### [Task to carry out]
An exact copy of the lines from the one containing "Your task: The" through the last line below is required; include both of those lines and no others.

### [Supplied material]
__________

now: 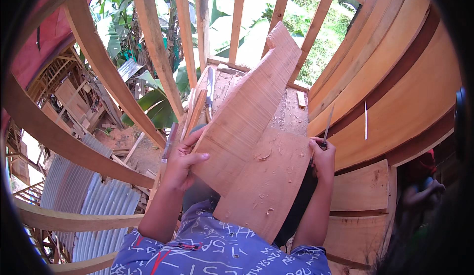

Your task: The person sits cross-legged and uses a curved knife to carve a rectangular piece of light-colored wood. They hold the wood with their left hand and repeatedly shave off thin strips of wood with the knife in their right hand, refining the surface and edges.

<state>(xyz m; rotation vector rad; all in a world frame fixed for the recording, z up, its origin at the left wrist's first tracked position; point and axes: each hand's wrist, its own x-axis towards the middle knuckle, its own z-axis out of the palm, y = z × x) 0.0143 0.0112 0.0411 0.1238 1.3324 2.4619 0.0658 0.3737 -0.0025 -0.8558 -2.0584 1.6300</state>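
Here, my left hand [185,161], the nearer, clamps the sawn board [249,110] at frame centre, its length slanting toward upper right; my right hand [324,158] grips a thin-bladed tool [329,122].

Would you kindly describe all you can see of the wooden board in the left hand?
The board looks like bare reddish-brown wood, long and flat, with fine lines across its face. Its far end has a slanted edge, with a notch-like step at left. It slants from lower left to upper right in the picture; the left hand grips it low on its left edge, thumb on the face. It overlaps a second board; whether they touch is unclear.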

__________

### [Written reply]
Your task: The person sits cross-legged and uses a curved knife to carve a rectangular piece of light-colored wood. They hold the wood with their left hand and repeatedly shave off thin strips of wood with the knife in their right hand, refining the surface and edges.

<state>(xyz m; rotation vector rad; all in a world frame fixed for the recording, z up, its origin at the left wrist's first tracked position; point and axes: each hand's wrist, its own x-axis towards the middle knuckle, its own z-axis out of the palm, y = z × x) 0.0143 0.0112 0.0411 0.1238 1.3324 2.4619 0.0658 0.3737 -0.0025 -0.8558 -2.0584 1.6300</state>
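Here, my left hand [185,161], the nearer, clamps the sawn board [249,110] at frame centre, its length slanting toward upper right; my right hand [324,158] grips a thin-bladed tool [329,122].

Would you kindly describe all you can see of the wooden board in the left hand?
The board looks like bare reddish-brown wood, long and flat, with fine lines across its face. Its far end has a slanted edge, with a notch-like step at left. It slants from lower left to upper right in the picture; the left hand grips it low on its left edge, thumb on the face. It overlaps a second board; whether they touch is unclear.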

What the exercise required is now complete.